Heather Locks Horns With The Tabloids

What promised to be the most public and acrimonious celebrity divorce in decades started living up to that billing as Heather Mills McCartney locked horns in a heated front-page battle with the U.K. tabloids.

Her 20-minute appearance on GMTV’s breakfast news November 1, a BBC Radio Five interview two hours later and another slot on U.S. TV’s "Today" programme were part of a tabloid-bashing media offensive that soon had the red-tops fighting back.

"They’ve called me a whore, a gold digger, a fantasist, a liar," she told GMTV viewers, which had the following day’s front pages suggesting she’s lost it and needs help.

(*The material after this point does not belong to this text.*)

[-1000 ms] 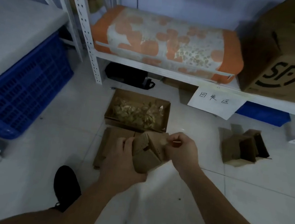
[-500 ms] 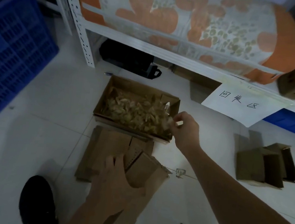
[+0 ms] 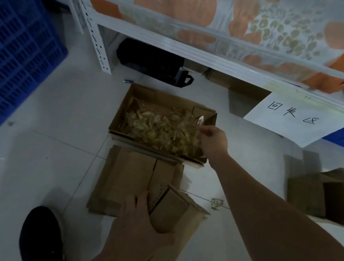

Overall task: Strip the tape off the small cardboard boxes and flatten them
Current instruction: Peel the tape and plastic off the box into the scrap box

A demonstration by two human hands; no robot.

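Right hand (image 3: 213, 142) now reaches further over scrap tray (image 3: 121, 111), fingers pinched, tape unclear. Left hand (image 3: 133, 223) grasps small box (image 3: 170, 210). Risk: sticky strip clings to fingertips, misses tray.

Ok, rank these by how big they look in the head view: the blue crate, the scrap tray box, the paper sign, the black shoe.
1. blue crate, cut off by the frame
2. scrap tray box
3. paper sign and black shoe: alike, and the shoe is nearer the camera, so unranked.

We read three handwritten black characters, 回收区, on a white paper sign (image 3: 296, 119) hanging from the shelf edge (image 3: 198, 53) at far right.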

"It’s like what they are doing to the McCanns. What are they doing persecuting that woman? Look what they did to Diana," she added, which had the inkies questioning how she had the cheek to liken her position and circumstances to Princess Diana’s at the time of her death or Kate McCann’s current misery.

The Guardian was among the papers pointing out that she didn’t really compare herself to Lady Di or Kate McCann: She said she gets the same sort of treatment from the tabloid press and in all three cases feels that treatment has been intrusive and unfair.

Mills says it’s driven her to the brink of suicide because she feels her daughter Beatrice – who’s also had threats to her life – wouldn’t be under so much threat if she wasn’t around.

She told GMTV that "pedophiles and murderers" get better press.

A couple of the tabloids quoted PR guru Max Clifford saying she’s only made "a bad situation even worse." Most of the papers, including the so-called serious ones, pointed out that her publicist resigned over her decision to go public on the U.K.’s main independent TV network.

The American media was treated to more nitty-gritty stuff as Mills told NBC’s "The Today Show" that McCartney should "take responsibility for the breakdown of their marriage" and attacked his daughter Stella because "she’s done some evil, evil things."

As for Macca himself, he’s stayed out of the media spotlight other than for the reviews of his performance at London’s Electric Proms.

In the wake of his soon-to-be ex-wife’s outbursts and tirades, he looks to have decided that a dignified silence is the best response. But he’ll have been left in no doubt that the gloves are off.